España retira más de 900.000 tarjetas sanitarias

MADRID.-

En las manos de Segundo Jacho ondea la bandera de Ecuador a los pies del hospital madrileño Gregorio Marañón. Este maestro albañil en breve pudiera engrosar la lista de inmigrantes afectados por la medida impuesta por el gobierno español de retirar la tarjeta sanitaria a los extranjeros que carecen de su documentación en regla y que ayer entró en vigor.

Jacho acumula tres años sin empleo. Teme que le denieguen la renovación de sus papeles y luego pierda el acceso a la sanidad gratuita. El quiteño estuvo detrás de una de las pancartas en las que ayer se reclamó en Madrid el derecho a gozar de un sistema de salud pública universal. Como él, centenares de personas gritaron: “No son recortes, es xenofobia”, respaldados por la plataforma Red por el Derecho a tener Derechos.

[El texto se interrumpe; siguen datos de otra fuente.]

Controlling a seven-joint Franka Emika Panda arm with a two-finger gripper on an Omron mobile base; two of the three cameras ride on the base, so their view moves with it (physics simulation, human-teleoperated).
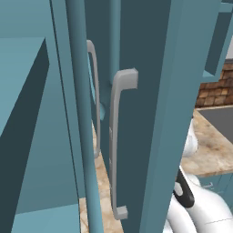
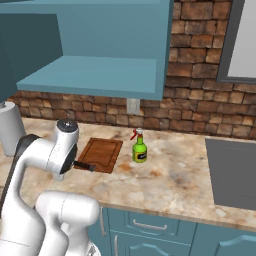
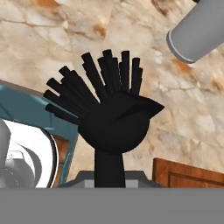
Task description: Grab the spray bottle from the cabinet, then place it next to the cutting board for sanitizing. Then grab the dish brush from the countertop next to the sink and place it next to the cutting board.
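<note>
1. The gripper [image 3: 109, 177] is closed tight on the black handle of the brush [image 3: 111, 109]; its dark bristles fan out over the mottled desk [image 3: 65, 39] in the hand view.
2. In the right base view the brush [image 2: 85, 166] pokes out from behind the arm, over the near edge of the board [image 2: 102, 154].
3. The green spray bottle [image 2: 139, 148] with a red trigger stands upright on the desk [image 2: 170, 175], just beside the board's right edge. Its label is too small to read.
4. A corner of the board [image 3: 188, 175] shows low in the hand view, with a grey cylinder [image 3: 197, 35] at upper right.
5. In the left base view an open teal cabinet door [image 1: 150, 113] with a grey handle [image 1: 116, 141] stands close up.
6. No writing is legible anywhere.
</note>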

En total, 910.342 foráneos ‘sin papeles’ o que no cotizan a la Seguridad Social dejarán de recibir atención sanitaria gratis. De esa cifra, unos 500.000 pudieran no residir en la Península y haberse beneficiado de la gratuidad del Sistema Nacional de Salud para una intervención puntual. Es a lo que el Ejecutivo español llama “turismo sanitario” y que busca combatir para ahorrarse $ 1.800 millones al año.

Los afectados no dejarán de recibir asistencia, pero el pasado viernes la vicepresidenta Soraya Sáenz de Santamaría dijo que “tendrán que buscar los mecanismos necesarios para el reintegro y reembolso de los gastos ocasionados”.

Siete comunidades autónomas anunciaron que no acatarán la reforma. Para ellas también hay una advertencia: “Deberán definir cómo lo van a sufragar”.

Ecuador redacta en estos días un borrador para firmar un convenio de reciprocidad con España que evite que los ecuatorianos se vean afectados por la medida.

“Los inmigrantes son gente sana y vienen aquí a trabajar y aportar, y los informes que manejamos demuestran que van entre el 20% y el 30% menos a los sistemas públicos de salud”, sostiene Miguel Falcones, presidente de Médicos del Mundo en Madrid.

“No hay un ahorro sino un recorte de derechos. Aumentarán la mortalidad, el sufrimiento, los problemas de salud pública, y se fomentará una mayor prevalencia e incidencia de las enfermedades”, manifestó el dirigente.